- [The task]
Output the data word for word. Begin at its first line and end at the line with "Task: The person".
━━━
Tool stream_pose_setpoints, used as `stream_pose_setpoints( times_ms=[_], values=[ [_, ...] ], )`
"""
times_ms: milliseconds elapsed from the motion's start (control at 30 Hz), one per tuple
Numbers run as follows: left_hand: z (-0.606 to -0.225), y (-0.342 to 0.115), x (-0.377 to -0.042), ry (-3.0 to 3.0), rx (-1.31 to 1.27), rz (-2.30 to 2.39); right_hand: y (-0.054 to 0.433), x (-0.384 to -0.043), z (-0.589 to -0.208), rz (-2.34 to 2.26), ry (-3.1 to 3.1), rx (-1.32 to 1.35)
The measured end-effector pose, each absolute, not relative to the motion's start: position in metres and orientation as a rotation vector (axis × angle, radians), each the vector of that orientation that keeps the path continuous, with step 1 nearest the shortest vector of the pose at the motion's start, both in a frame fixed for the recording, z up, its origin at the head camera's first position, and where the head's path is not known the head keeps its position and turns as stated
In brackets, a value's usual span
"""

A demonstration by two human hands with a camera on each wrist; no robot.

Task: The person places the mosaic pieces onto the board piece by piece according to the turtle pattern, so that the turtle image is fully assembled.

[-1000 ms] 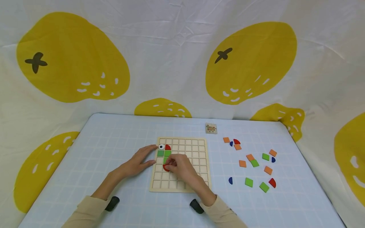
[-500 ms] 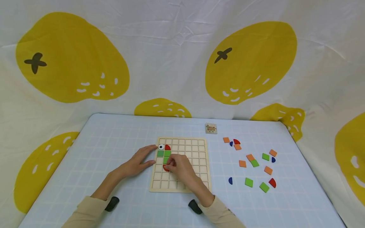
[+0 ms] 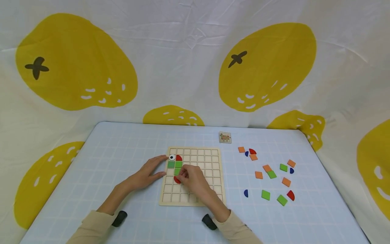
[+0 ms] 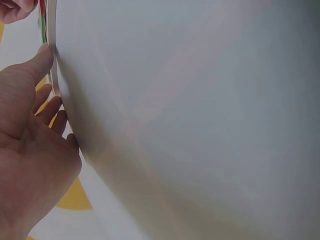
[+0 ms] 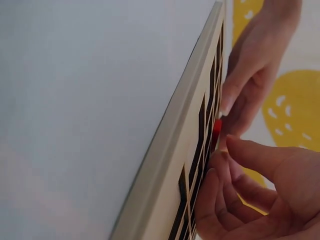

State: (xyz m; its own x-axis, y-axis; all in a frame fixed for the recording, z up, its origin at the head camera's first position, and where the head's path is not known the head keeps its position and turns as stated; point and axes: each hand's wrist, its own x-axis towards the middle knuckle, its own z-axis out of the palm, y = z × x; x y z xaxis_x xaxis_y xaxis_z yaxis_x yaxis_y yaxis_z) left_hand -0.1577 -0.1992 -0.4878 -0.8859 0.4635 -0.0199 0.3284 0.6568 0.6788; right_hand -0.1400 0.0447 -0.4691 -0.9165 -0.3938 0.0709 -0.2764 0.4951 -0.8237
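A pale wooden grid board (image 3: 202, 200) lies on the table. On its left columns sit a white eye tile (image 3: 172, 157), a red quarter-circle tile (image 3: 178, 158), a teal square tile (image 3: 171, 164) and two bright green squares (image 3: 178, 164). Below them, another red quarter-circle tile (image 3: 176, 180) is pinched by the thumb and fingers of my right hand (image 3: 193, 178); in the right wrist view this tile (image 5: 216, 132) stands slightly proud of the board, partly hidden by the hand. My left hand (image 3: 149, 173) touches the board's left edge with extended fingers; the left wrist view shows its thumb (image 4: 42, 62) there.
Right of the board lie loose tiles: several orange squares (image 3: 258, 175), green squares (image 3: 265, 195), dark blue half-circles (image 3: 246, 193) and two red quarter-circles (image 3: 290, 195). A small picture card (image 3: 225, 137) lies behind the board. A lemon-patterned cloth (image 3: 176, 67) hangs behind the table.
Almost nothing differs. The right hand's fingers have shifted very slightly at the lower red quarter-circle tile, while the left hand stays at the board's edge.
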Motion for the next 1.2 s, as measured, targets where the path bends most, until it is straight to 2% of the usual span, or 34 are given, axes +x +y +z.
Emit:
stream_pose_setpoints(
  times_ms=[700,1200],
  values=[
    [-0.49,-0.199,-0.157,2.692,0.659,1.039,0.099,-0.146,-0.468,-1.351,2.76,-0.618],
    [-0.488,-0.197,-0.155,2.673,0.628,1.053,0.157,-0.146,-0.471,-1.33,2.896,-0.342]
  ],
)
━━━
- [Your response]
Tool stream_pose_setpoints, used as `stream_pose_setpoints( times_ms=[_], values=[ [_, ...] ], )`
"""
times_ms: milliseconds elapsed from the motion's start (control at 30 Hz), one per tuple
Numbers run as follows: left_hand: z (-0.606 to -0.225), y (-0.342 to 0.115), x (-0.377 to -0.042), ry (-3.0 to 3.0), rx (-1.31 to 1.27), rz (-2.30 to 2.39); right_hand: y (-0.054 to 0.433), x (-0.384 to -0.043), z (-0.589 to -0.208), rz (-2.34 to 2.26), ry (-3.1 to 3.1), rx (-1.32 to 1.35)
The measured end-effector pose, each absolute, not relative to the motion's start: position in metres and orientation as a rotation vector (axis × angle, radians), each the vector of that orientation that keeps the path continuous, with step 1 nearest the shortest vector of the pose at the motion's start, both in a frame fixed for the recording, z up, its origin at the head camera's first position, and where the head's path is not known the head keeps its position and turns as stated
In brackets, a value's usual span
"""

A demonstration by two human hands with a camera on each wrist; no robot.

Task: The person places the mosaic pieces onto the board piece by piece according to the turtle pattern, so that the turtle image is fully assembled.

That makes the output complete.